### [What is expected]
Keep the text of the data exactly as it is and omit each picture from the copy.

### [Provided material]
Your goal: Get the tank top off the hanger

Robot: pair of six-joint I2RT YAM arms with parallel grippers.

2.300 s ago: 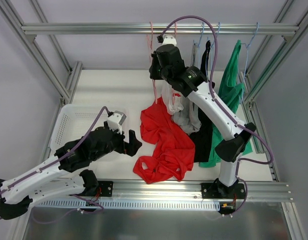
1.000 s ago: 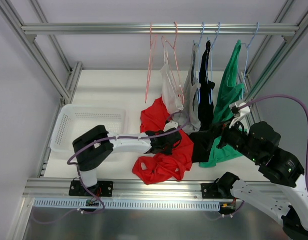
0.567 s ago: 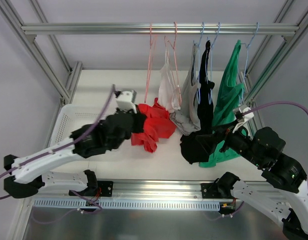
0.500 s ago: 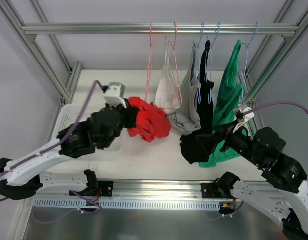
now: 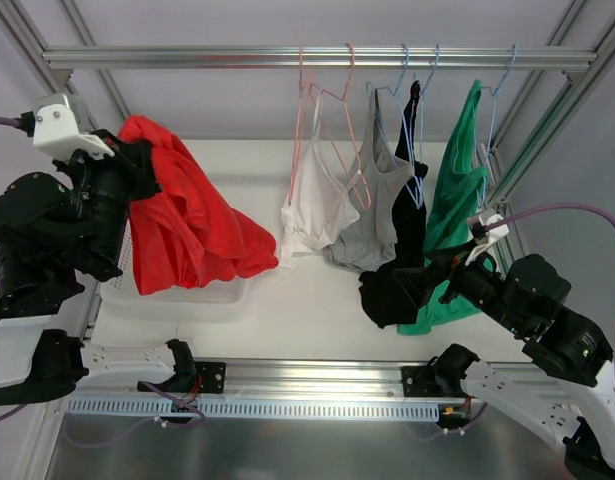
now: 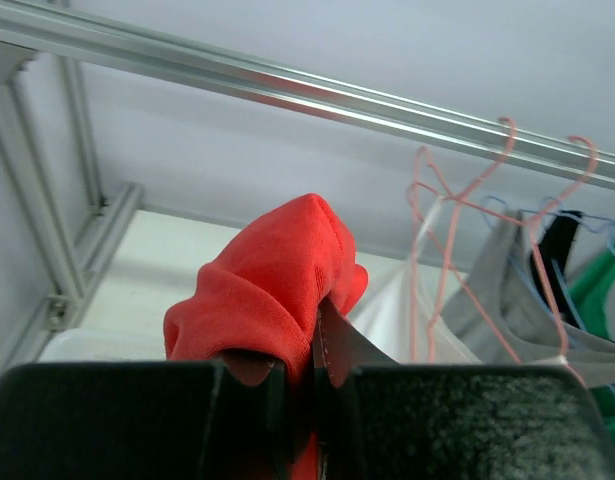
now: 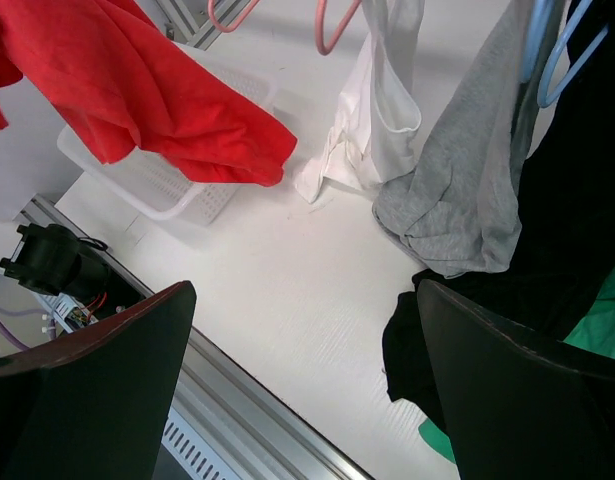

### [The completed task]
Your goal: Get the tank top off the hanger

Robot: pair of six-joint I2RT YAM arms with parallel grippers.

2.300 s ago: 
1.000 s ago: 
0.567 s ago: 
0.500 s ago: 
now: 
now: 
now: 

This completes the output.